Undoubtedly the Yakuza are involved in crimes including extortion, fraud, murder, drugs & gambling. However, Japan has one of the lowest crime rates in the industrialised world, with crimes related to drugs -officially against the Yakuza code of honour- or street gangs strikingly low, a fact that many contribute to the presence of the Yakuza. Deeply rooted in Japanese society, they are seen as a necessary evil and ‘problem solvers’. They have been around since the 1700s and were said to protect the weak from the strong, following a rigorous code of honour. Several clans even contributed aid for the victims of the recent earthquake and Tsunami, all reasons why the public perception of the Yakuza in Japan is not solely a negative one.

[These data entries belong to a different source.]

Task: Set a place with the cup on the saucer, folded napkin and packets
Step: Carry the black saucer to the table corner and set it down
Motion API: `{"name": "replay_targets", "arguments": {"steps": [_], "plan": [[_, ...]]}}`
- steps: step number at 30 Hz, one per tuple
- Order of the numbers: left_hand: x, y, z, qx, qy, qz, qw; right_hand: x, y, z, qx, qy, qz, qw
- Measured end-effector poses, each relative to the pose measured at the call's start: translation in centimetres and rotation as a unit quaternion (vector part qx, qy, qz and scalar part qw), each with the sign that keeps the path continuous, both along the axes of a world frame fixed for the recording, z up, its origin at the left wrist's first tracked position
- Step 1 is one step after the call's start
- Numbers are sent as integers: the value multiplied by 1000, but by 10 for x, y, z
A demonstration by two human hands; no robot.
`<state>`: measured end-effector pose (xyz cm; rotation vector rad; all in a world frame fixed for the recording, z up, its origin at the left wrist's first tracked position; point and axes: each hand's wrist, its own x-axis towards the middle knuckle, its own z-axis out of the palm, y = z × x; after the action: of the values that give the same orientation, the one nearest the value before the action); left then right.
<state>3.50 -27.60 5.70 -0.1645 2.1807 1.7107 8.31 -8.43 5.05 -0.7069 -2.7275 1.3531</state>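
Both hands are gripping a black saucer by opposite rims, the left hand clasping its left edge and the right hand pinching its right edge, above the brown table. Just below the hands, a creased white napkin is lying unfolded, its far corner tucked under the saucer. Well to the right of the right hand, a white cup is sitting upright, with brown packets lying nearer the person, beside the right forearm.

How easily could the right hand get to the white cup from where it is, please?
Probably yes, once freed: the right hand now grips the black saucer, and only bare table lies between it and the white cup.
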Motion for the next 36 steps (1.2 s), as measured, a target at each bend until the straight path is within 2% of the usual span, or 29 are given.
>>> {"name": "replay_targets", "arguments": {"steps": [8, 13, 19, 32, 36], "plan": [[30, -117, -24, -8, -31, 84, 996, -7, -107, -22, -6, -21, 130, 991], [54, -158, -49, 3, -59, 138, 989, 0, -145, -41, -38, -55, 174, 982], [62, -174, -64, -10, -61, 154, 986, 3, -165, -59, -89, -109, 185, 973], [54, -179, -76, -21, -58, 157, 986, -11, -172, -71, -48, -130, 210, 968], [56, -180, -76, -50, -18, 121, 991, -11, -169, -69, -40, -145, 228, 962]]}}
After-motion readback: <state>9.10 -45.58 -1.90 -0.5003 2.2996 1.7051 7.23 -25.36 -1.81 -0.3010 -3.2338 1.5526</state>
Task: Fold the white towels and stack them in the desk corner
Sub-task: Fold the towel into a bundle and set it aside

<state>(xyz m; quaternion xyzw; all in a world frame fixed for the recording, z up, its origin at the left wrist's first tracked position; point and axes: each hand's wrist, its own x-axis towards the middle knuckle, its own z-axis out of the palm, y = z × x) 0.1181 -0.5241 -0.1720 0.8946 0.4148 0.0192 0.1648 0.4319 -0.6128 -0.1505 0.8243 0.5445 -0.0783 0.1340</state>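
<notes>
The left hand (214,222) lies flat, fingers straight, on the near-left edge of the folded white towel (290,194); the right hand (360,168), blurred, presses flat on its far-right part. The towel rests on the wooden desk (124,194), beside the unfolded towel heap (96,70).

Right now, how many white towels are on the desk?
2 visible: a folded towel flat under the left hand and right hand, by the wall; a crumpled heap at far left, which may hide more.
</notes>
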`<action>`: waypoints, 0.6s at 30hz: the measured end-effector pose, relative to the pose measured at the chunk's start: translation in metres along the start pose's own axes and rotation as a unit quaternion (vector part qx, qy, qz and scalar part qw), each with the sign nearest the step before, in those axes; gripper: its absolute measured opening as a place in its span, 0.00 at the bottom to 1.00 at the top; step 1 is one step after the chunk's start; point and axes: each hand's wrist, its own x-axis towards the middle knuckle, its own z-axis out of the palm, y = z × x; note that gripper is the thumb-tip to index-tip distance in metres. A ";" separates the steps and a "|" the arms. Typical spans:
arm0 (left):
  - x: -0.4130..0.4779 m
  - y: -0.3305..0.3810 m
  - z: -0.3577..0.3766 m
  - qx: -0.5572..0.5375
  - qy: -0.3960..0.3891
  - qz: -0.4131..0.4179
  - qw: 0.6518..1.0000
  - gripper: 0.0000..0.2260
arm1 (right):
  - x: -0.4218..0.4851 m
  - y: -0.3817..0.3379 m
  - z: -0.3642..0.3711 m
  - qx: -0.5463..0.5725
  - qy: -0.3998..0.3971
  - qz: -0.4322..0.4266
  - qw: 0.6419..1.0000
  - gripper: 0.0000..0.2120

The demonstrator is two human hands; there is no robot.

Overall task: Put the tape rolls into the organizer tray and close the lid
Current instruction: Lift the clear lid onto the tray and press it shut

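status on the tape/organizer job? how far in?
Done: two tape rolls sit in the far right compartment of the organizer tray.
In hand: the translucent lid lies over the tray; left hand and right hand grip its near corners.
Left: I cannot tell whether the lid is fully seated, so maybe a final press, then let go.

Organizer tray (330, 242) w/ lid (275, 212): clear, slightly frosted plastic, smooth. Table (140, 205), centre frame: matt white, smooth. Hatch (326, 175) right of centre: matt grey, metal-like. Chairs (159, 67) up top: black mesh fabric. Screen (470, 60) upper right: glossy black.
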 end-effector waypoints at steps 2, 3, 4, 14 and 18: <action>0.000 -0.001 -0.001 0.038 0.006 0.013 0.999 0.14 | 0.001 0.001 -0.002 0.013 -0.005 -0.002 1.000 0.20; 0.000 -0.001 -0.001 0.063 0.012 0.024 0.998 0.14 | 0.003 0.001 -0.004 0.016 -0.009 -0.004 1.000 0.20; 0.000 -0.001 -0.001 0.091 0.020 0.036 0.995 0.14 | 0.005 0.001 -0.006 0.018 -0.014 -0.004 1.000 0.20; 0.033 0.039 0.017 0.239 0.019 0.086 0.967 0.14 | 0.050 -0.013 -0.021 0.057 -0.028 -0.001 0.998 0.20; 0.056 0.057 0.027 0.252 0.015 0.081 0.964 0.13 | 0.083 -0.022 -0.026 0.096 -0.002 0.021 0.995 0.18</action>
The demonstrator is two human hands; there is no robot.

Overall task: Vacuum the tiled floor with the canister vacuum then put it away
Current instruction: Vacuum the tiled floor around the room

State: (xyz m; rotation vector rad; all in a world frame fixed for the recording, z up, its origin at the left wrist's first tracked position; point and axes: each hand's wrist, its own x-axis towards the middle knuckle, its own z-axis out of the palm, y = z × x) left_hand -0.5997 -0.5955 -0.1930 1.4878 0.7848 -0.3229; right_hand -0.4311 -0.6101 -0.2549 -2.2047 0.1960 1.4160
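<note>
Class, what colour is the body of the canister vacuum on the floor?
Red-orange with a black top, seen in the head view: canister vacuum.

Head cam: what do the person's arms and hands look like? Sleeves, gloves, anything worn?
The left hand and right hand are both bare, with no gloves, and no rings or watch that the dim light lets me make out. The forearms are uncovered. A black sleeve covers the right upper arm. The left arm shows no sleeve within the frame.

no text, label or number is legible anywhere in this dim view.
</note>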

Unlike the Mafia, the Yakuza is a legal, public group making them relatively easy to check on. Their offices are public, their members registered by the police and Yakuza members went as far as freely admitting their guilt in cases of crime investigations, as a part of their code of honour. In reaction to strict government measures against them, the Yakuza has ceased all cooperation with the law. As the police concentrate their resources on the Yakuza, many criminals simply don’t register with clans anymore and start operating underground, evading the grasp of police. A clear trend is emerging towards a new structure of organised crime in Japan, resulting in a steep decrease in the numbers of the traditional Yakuza while the underground is soaring – including foreign Russian and Chinese mafia’s.
This documentary deals with the struggle of the Yakuza for its survival and the restructuring of the organized crime scene in Japan. Furthermore, unprecedented access to the secret world of the Yakuza gives you an insight on who the Yakuza really are: criminals, outcasts, but also family men and a part of Japanese society.